WHAT YOU SHOULD DO: Please copy the lines below exactly, from the first one through the line showing "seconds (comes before".
━━━ SUPPLIED DATA
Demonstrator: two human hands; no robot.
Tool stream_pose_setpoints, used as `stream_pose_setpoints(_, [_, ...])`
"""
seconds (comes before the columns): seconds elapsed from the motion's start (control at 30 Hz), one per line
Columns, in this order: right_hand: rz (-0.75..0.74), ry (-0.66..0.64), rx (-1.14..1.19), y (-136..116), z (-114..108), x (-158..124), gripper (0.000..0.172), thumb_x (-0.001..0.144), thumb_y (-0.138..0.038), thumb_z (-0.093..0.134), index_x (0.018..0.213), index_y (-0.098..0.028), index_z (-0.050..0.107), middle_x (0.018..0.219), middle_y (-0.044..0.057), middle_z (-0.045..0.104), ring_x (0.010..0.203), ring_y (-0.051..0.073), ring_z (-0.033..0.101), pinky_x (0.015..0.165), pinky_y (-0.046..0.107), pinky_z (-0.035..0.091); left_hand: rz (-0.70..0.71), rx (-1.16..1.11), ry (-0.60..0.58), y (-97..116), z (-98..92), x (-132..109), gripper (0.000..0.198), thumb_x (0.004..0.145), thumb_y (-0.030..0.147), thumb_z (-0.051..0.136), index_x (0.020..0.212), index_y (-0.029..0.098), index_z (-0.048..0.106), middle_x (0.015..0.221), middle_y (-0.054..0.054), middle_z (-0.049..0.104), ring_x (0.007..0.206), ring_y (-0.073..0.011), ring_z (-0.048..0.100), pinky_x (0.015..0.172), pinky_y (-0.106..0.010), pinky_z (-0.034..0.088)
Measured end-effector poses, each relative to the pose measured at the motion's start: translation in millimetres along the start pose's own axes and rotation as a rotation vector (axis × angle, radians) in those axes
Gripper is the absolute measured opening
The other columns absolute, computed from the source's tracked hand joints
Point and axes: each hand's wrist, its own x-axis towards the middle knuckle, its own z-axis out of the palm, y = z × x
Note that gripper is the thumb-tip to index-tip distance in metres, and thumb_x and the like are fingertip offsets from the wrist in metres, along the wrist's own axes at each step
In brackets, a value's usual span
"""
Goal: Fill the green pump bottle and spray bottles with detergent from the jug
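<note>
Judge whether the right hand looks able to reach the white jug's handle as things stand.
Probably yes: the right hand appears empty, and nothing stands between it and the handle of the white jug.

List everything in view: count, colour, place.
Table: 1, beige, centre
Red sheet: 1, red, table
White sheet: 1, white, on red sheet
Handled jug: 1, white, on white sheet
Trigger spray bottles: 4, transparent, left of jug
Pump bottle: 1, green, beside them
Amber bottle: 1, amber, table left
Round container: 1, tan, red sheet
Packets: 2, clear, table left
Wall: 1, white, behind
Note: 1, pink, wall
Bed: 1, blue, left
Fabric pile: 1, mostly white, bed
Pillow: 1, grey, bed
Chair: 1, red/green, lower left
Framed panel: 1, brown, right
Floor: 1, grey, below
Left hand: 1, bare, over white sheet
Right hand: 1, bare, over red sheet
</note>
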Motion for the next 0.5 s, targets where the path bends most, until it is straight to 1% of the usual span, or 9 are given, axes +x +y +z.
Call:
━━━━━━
ANSWER TO THE EXERCISE:
Demonstrator: two human hands; no robot.
Tool stream_pose_setpoints, used as `stream_pose_setpoints(_, [_, ...])`
"""
seconds (comes before the columns): seconds elapsed from the motion's start (control at 30 Hz), one per line

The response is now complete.